((

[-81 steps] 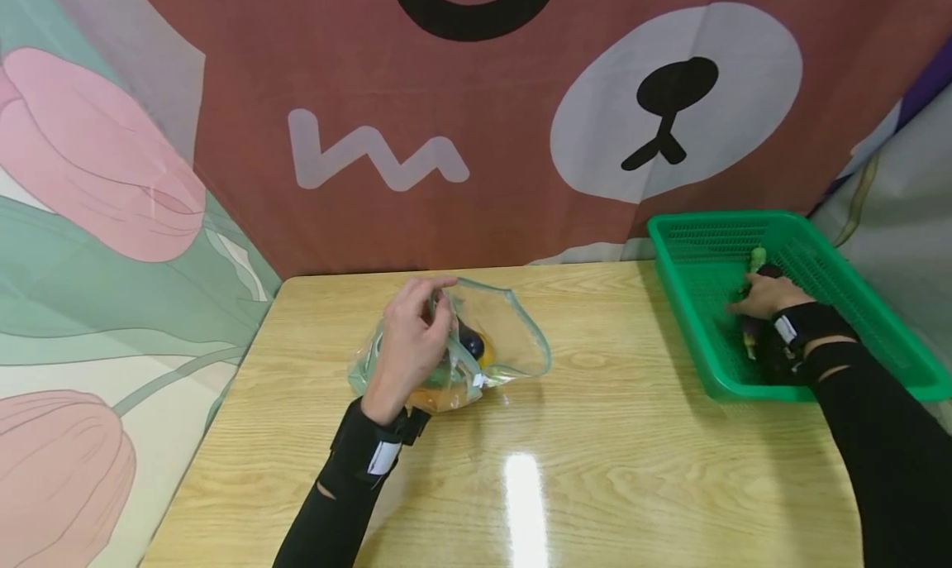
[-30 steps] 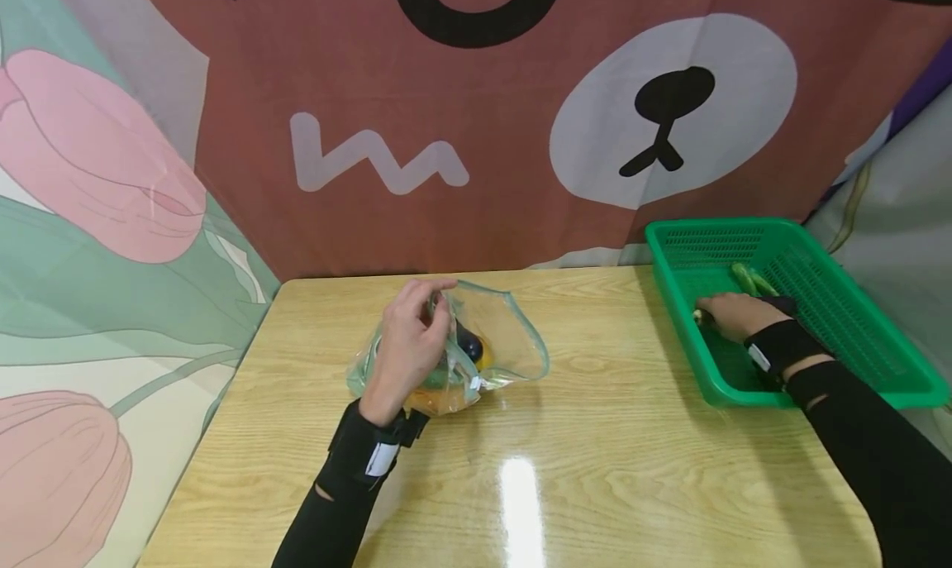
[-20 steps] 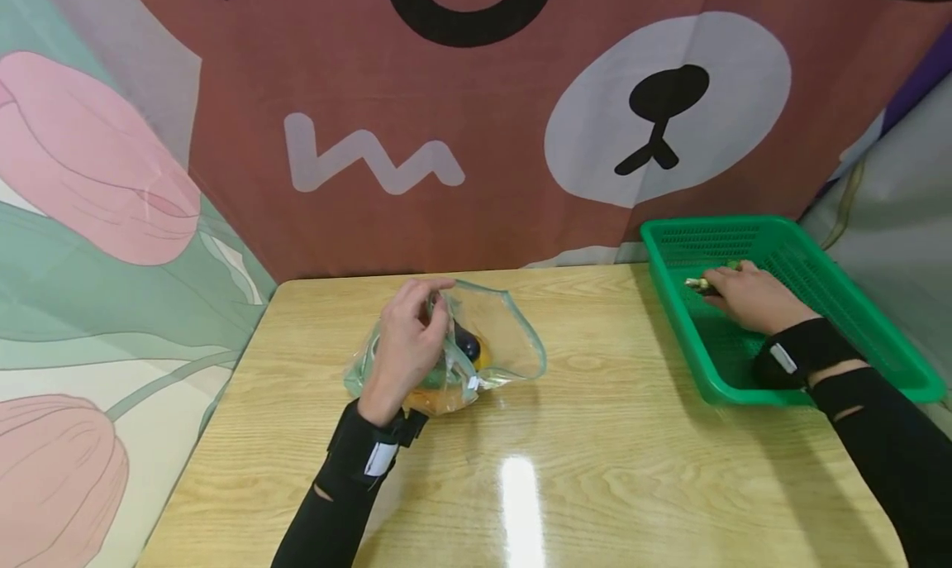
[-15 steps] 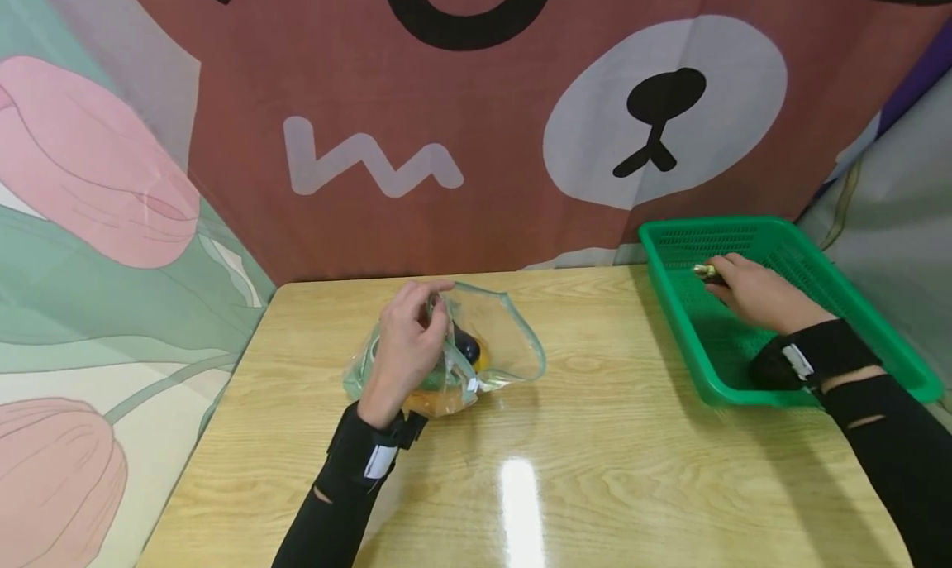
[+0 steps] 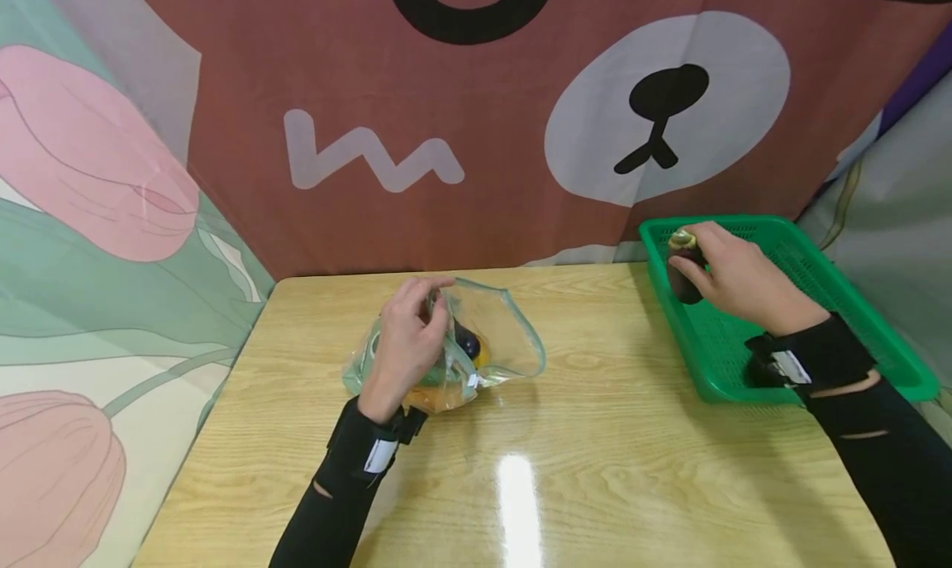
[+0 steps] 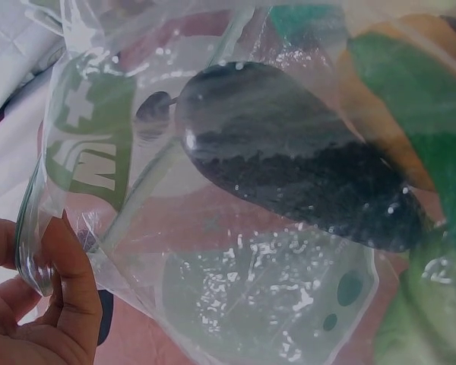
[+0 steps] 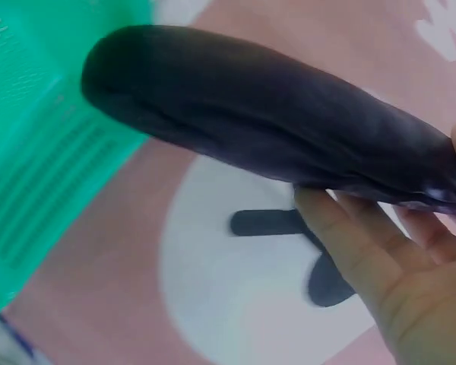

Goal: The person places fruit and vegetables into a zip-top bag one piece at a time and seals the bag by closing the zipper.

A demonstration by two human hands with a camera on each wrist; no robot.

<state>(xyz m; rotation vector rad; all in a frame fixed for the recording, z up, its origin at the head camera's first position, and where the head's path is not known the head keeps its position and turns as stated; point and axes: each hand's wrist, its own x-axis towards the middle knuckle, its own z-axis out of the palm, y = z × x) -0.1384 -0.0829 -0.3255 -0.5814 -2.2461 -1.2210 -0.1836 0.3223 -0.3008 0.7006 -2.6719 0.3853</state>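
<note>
At the middle-left of the table, my left hand [image 5: 409, 336] pinches the rim of a clear zip bag [image 5: 513, 324], which gapes to the right. Inside the bag a dark purple eggplant [image 6: 289, 152] lies with something orange [image 5: 431, 399] and green pieces, blurred by the plastic. Over the left side of the green basket [image 5: 717, 328], my right hand [image 5: 751, 283] grips a long dark eggplant [image 5: 683, 285] by its stem end, thumb on one side. The right wrist view shows the eggplant [image 7: 266, 106] reaching out past the fingers [image 7: 357, 236].
A dark shape [image 5: 762, 374] shows beside the right wrist, at the basket's near end; I cannot tell what it is. Bare wooden table [image 5: 595, 436] lies between bag and basket. A printed cloth [image 5: 506, 179] stands along the table's back edge.
My right hand has taken hold of the eggplant in the basket and lifted it up toward the basket's left rim. My left hand and the bag have stayed in place.
</note>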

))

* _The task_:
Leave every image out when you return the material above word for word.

* _Problem solution_:
[-81 steps] 
[-30 steps] 
[-20 steps] 
[-15 steps] 
[+0 steps] 
[+0 steps] 
[+0 steps] 

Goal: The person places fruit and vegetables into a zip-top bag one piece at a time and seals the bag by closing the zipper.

A demonstration by two human hands with a camera on each wrist; no robot.

<state>(xyz m; rotation vector rad; all in a frame fixed for the recording, z up, its origin at the head camera's first position, and where the head's path is not known the head keeps its position and turns as stated; point and axes: each hand's wrist, its own x-axis towards the middle knuckle, its own z-axis out of the palm, y = z × x) -0.1384 -0.0829 -0.3255 -0.5814 -2.2461 -1.2210 -0.1836 0.3223 -0.3008 0.7006 -2.6719 0.3853</state>
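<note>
At the middle-left of the table, my left hand [image 5: 409, 336] pinches the rim of a clear zip bag [image 5: 513, 324], which gapes to the right. Inside the bag a dark purple eggplant [image 6: 289, 152] lies with something orange [image 5: 431, 399] and green pieces, blurred by the plastic. Over the left side of the green basket [image 5: 717, 328], my right hand [image 5: 751, 283] grips a long dark eggplant [image 5: 683, 285] by its stem end, thumb on one side. The right wrist view shows the eggplant [image 7: 266, 106] reaching out past the fingers [image 7: 357, 236].
A dark shape [image 5: 762, 374] shows beside the right wrist, at the basket's near end; I cannot tell what it is. Bare wooden table [image 5: 595, 436] lies between bag and basket. A printed cloth [image 5: 506, 179] stands along the table's back edge.
My right hand has taken hold of the eggplant in the basket and lifted it up toward the basket's left rim. My left hand and the bag have stayed in place.
</note>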

No more work is required for the exercise.